Dataset content
----------------
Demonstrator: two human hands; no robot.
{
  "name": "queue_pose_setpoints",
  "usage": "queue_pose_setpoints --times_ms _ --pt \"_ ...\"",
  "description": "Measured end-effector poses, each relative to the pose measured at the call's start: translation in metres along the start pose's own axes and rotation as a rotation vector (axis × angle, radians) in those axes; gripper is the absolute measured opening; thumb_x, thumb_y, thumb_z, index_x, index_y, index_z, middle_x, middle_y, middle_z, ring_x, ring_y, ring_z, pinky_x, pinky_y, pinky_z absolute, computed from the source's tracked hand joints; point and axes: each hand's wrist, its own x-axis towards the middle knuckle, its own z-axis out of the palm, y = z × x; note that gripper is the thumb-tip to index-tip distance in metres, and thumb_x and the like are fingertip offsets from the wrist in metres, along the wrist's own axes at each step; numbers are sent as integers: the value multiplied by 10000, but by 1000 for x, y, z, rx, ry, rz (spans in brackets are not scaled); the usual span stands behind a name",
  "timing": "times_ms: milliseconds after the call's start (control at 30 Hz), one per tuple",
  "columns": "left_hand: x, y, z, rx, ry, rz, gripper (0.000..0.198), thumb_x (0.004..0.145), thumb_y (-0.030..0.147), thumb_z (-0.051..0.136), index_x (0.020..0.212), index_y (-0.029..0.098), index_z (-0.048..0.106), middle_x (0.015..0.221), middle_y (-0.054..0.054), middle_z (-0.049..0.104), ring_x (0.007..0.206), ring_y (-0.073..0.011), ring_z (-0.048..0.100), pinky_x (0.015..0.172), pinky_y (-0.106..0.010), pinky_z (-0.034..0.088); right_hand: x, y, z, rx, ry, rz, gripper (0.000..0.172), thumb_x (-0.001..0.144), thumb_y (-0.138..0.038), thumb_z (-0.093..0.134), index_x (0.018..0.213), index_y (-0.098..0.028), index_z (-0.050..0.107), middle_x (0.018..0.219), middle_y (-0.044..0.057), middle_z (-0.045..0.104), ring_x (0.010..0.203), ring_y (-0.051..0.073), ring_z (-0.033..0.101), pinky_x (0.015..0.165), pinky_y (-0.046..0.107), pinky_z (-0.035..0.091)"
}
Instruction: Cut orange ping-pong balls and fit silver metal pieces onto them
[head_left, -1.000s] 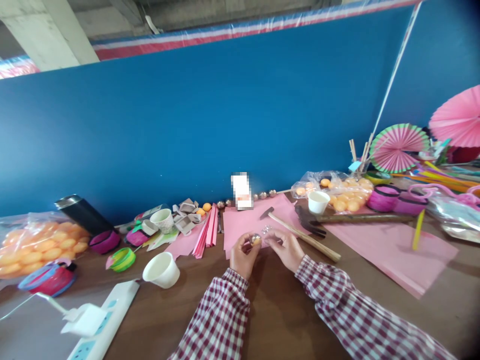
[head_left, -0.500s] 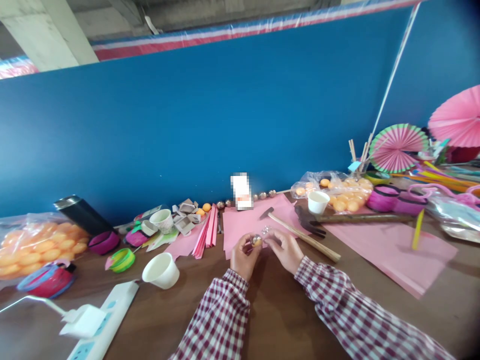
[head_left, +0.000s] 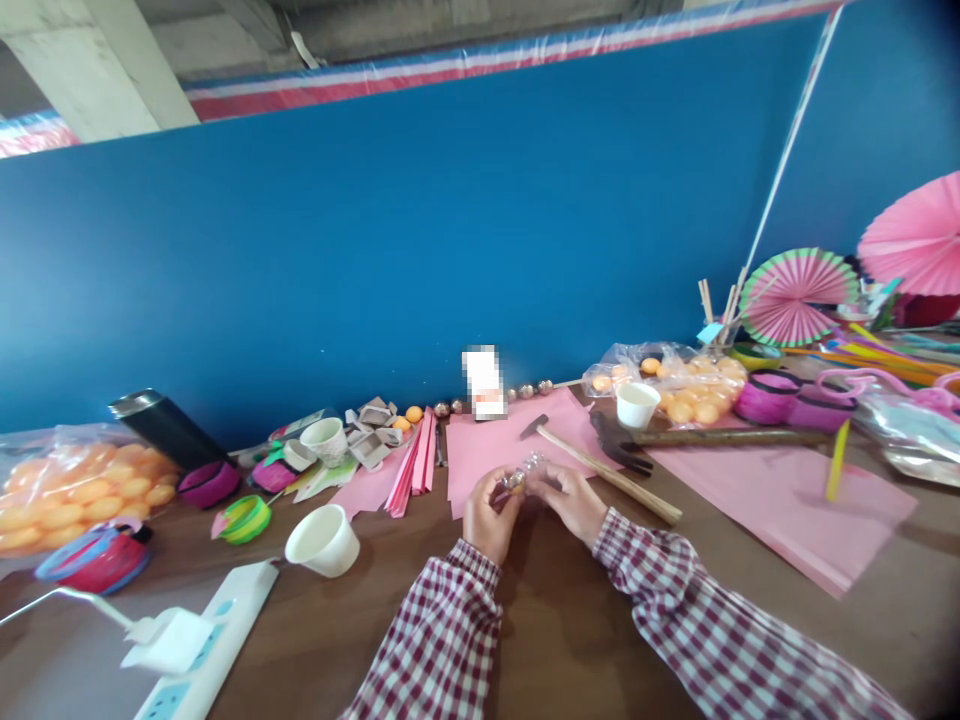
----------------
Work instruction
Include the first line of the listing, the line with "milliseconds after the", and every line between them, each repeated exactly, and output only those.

Answer box
Demonstrator: two human hands; no robot.
{
  "name": "queue_pose_setpoints",
  "usage": "queue_pose_setpoints --times_ms _ --pt \"_ ...\"",
  "description": "Measured end-effector poses, each relative to the pose measured at the call's start: translation in metres along the start pose's own axes and rotation as a rotation vector (axis × angle, radians) in those axes; gripper is the absolute measured opening; thumb_x, thumb_y, thumb_z, index_x, index_y, index_z, middle_x, middle_y, middle_z, ring_x, ring_y, ring_z, pinky_x, pinky_y, pinky_z absolute, computed from the source's tracked hand joints; point and axes: each hand's wrist, its own x-axis towards the middle knuckle, its own z-axis out of the palm, y = z × x; note that gripper is the thumb-tip to index-tip distance in metres, and thumb_x and the like are fingertip offsets from the wrist in metres, along the wrist's own axes at each step; numbers are sent as integers: the value multiplied by 10000, but by 1000 for x, y, z, rx, ry, rz (spans in brackets are not scaled); the usual span stands behind a name",
  "timing": "times_ms: milliseconds after the call's start (control at 30 Hz), one per tuple",

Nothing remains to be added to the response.